### ACTION ITEM
Starting with the first line below, reproduce each line exactly until you have included the one bearing "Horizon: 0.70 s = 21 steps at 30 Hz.".

===== DATASET EXTRACT

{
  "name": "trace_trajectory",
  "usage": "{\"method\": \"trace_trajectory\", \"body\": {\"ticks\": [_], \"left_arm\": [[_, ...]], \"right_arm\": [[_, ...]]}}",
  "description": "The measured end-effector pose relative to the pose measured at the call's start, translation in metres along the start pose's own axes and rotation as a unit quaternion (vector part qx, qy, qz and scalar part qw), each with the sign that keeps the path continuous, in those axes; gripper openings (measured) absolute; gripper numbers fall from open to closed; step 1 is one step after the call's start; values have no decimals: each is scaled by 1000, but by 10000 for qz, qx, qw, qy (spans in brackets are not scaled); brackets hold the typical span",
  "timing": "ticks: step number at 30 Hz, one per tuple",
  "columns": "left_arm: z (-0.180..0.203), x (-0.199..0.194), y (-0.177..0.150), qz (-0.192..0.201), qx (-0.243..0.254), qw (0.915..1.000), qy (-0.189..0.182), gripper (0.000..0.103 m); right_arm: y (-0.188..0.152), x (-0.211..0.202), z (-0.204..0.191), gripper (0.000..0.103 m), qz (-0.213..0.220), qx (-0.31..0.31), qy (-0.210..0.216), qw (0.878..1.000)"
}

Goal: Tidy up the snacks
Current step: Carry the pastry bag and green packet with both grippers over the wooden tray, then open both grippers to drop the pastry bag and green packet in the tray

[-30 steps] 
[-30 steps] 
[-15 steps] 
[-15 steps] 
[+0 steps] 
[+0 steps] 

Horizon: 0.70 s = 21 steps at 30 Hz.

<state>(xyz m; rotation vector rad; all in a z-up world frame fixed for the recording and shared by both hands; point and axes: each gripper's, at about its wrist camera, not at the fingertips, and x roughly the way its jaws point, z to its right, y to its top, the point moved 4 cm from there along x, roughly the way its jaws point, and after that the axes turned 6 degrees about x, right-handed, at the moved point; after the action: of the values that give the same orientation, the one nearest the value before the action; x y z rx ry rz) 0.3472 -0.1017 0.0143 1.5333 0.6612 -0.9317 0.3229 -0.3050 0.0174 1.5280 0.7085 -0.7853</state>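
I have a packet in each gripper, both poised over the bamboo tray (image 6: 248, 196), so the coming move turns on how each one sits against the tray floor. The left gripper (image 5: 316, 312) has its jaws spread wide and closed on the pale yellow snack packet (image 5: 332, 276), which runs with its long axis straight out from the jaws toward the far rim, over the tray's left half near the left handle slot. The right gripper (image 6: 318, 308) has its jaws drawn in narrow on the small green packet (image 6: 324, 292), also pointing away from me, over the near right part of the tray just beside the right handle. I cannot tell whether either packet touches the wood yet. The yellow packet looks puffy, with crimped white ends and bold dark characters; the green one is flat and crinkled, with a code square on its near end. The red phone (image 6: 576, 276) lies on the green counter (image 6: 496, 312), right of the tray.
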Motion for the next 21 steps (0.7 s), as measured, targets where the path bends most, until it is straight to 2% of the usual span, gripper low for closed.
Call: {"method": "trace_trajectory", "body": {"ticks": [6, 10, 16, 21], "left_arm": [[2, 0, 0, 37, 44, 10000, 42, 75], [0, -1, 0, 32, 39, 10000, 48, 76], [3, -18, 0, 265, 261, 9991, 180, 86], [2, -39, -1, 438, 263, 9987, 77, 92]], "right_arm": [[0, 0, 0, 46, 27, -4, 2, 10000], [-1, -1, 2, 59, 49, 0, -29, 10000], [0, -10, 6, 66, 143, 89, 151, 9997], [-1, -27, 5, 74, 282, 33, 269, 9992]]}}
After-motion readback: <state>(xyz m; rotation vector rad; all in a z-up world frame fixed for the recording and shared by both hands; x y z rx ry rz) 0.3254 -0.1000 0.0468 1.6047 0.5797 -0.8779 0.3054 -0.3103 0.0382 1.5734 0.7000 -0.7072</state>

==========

### EXERCISE ANSWER
{
  "name": "trace_trajectory",
  "usage": "{\"method\": \"trace_trajectory\", \"body\": {\"ticks\": [_], \"left_arm\": [[_, ...]], \"right_arm\": [[_, ...]]}}",
  "description": "The measured end-effector pose relative to the pose measured at the call's start, translation in metres along the start pose's own axes and rotation as a unit quaternion (vector part qx, qy, qz and scalar part qw), each with the sign that keeps the path continuous, in those axes; gripper openings (measured) absolute; gripper numbers fall from open to closed; step 1 is one step after the call's start; values have no decimals: each is scaled by 1000, but by 10000 for qz, qx, qw, qy (spans in brackets are not scaled); brackets hold the typical span",
  "timing": "ticks: step number at 30 Hz, one per tuple",
  "columns": "left_arm: z (-0.180..0.203), x (-0.199..0.194), y (-0.177..0.150), qz (-0.192..0.201), qx (-0.243..0.254), qw (0.915..1.000), qy (-0.189..0.182), gripper (0.000..0.103 m); right_arm: y (-0.188..0.152), x (-0.211..0.202), z (-0.204..0.191), gripper (0.000..0.103 m), qz (-0.213..0.220), qx (-0.31..0.31), qy (-0.210..0.216), qw (0.878..1.000)"
}

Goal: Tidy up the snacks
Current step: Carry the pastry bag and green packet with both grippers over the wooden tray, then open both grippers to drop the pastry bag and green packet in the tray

[-30 steps] 
[-30 steps] 
[-15 steps] 
[-15 steps] 
[+0 steps] 
[+0 steps] 

Horizon: 0.70 s = 21 steps at 30 Hz.

There is no additional output for this exercise.